6:10 pm on May 4, 2004 (gmt 0)

10+ Year Member



A client has Norton Antivirus and says he updates the definitions daily. He has also signed up for virus scanning by his ISP. This service simply sends him a notification whenever it encounters a virus. He doesn't get to see the text, but he does get the sender's email address.

1) His first question was: "Could I be missing out on important business contacts?" He's wondering if he should send an email to each address.

Frankly, I don't think there's much chance of missing potential clients. I've never had a real email come to me infected with a virus. They've all been fake emails, excuses to send the virus. So, this sounds like wasted work and worry.

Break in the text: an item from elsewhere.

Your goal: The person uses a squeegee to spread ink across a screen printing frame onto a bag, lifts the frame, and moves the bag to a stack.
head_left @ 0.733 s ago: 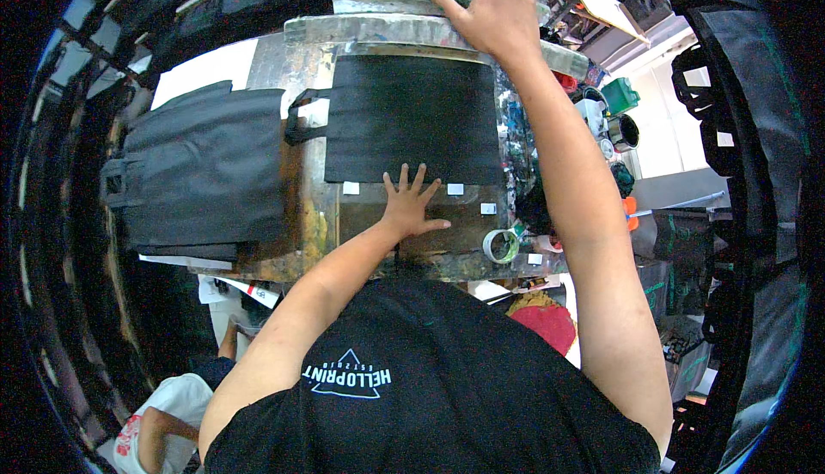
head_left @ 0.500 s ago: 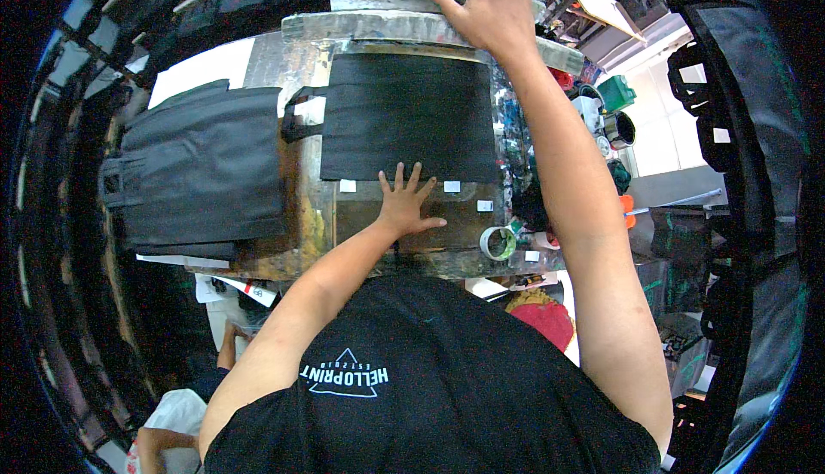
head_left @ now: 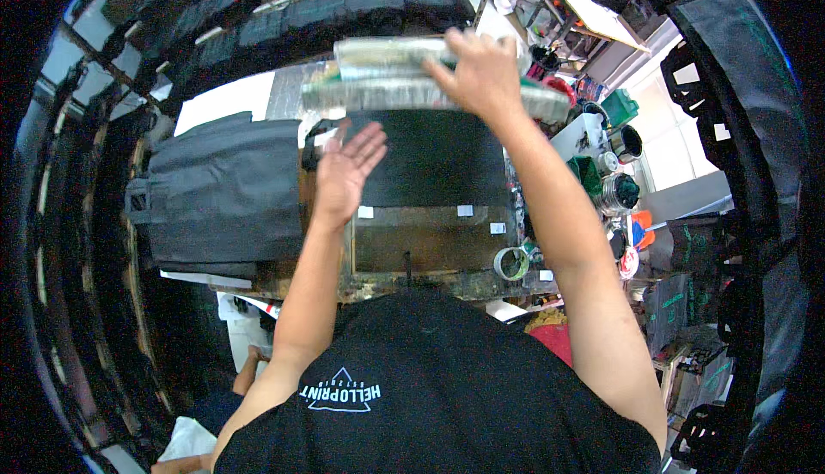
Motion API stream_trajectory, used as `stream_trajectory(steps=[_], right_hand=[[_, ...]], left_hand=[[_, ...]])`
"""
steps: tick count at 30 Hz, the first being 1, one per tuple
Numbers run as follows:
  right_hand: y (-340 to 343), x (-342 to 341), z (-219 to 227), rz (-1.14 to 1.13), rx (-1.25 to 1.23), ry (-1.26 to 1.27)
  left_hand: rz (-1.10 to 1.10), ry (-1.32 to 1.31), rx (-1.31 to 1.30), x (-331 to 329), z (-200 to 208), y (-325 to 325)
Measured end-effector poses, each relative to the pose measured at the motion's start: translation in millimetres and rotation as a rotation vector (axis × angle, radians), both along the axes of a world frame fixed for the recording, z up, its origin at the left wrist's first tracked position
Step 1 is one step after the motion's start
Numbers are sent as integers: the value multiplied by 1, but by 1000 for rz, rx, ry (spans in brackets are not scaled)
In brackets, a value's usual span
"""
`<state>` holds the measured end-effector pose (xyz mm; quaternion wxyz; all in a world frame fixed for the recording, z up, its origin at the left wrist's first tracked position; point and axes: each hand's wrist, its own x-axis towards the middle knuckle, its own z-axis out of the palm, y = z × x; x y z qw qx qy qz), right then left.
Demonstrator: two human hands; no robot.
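A black fabric bag (head_left: 434, 160) lies flat on the printing board, its handle to the left. Past its far edge, a paint-smeared printing screen frame (head_left: 378, 94) is tilted up and seen nearly edge-on. My right hand (head_left: 483, 74) is closed on the upper bar (head_left: 387, 55) of this frame, somewhat smeared by motion. My left hand (head_left: 345, 177) is raised over the bag's left edge, fingers outstretched, holding nothing. The bag's far end is hidden behind the frame.
More black bags (head_left: 219, 190) are stacked to the left. A tape roll (head_left: 511, 263) and small white tabs (head_left: 465, 211) lie on the board (head_left: 412, 246). Paint tubs (head_left: 620, 192) and a green container (head_left: 620, 107) stand at right. Another person's arm (head_left: 249, 371) shows at lower left.
My left hand has lifted off the bag's near edge and moved away and to the left. My right hand has come nearer, bringing the frame down toward the bag. The head view has shifted slightly.
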<state>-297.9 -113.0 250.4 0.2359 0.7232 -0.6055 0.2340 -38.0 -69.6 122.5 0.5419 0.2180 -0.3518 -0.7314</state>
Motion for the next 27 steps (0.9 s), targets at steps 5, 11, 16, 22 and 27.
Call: stream_trajectory(steps=[5, 11, 16, 22, 27], right_hand=[[65, 6, -62, 42, 344, 42], [86, 14, -175, 42, 464, -4], [72, 9, -176, 1, 599, -72], [74, 6, -164, -62, 602, -49], [65, -4, -150, -116, 623, -90]], left_hand=[[-85, 73, 309, 44, 21, 28], [-36, -48, 619, 50, -96, 60], [-8, -117, 729, 42, -104, 60], [15, -181, 753, 41, -100, 62], [-2, -162, 728, 41, -105, 61]])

What do you all think?

2) His second question was whether his computer could get infected by simply reading an email. I think I recall that some viruses don't come via attachments. (And some virus threats doesn't involve email at all.) Would I be right in saying: "Yes, reading email is a vulnerability, but not the only one."

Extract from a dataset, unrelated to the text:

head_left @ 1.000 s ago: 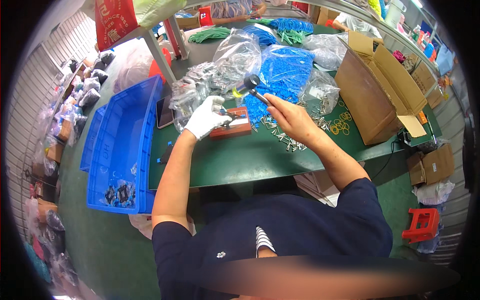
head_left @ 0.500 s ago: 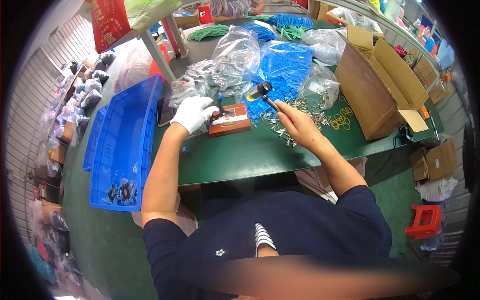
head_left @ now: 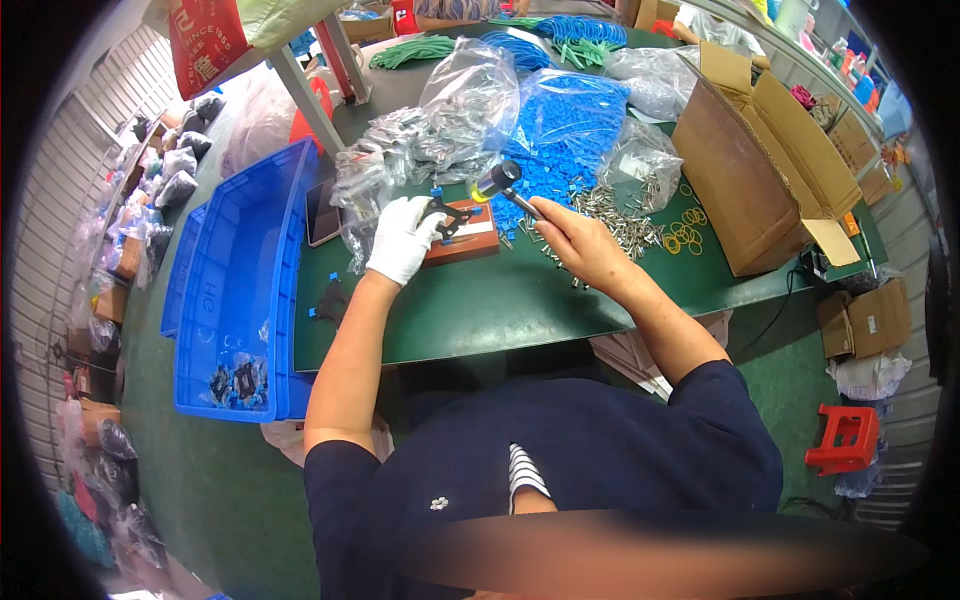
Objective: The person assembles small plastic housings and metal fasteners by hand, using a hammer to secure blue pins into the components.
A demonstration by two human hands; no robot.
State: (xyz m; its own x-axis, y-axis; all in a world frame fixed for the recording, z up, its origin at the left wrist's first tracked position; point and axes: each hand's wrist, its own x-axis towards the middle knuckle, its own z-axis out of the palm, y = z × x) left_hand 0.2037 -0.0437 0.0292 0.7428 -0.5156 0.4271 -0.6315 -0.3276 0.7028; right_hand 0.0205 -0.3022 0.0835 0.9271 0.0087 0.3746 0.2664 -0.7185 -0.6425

Furthermore, I'm assuming that having an anti-virus program in place will stop the vast majority of these threats. Is any of this thinking wrong?

3) My additional question is: "Is there any advantage to having his ISP filter out virus-bearing emails?" As I said, he already has Norton Antivirus and says he updates the definitions daily. I've never had any problem just relying on Norton. Isn't this overkill?

I suppose that there is always a small chance that a new virus will hit your computer before Norton comes up with a test and fix for it, so the double protection might help, but how likely is it that another company would be faster than Norton?

Yidaki

6:33 pm on May 4, 2004 (gmt 0)

WebmasterWorld Senior Member 10+ Year Member



I'm not sure if my answer is what you / your client wants to hear but if your client is realy concerned about email viruses he should buy a mac. Seriously.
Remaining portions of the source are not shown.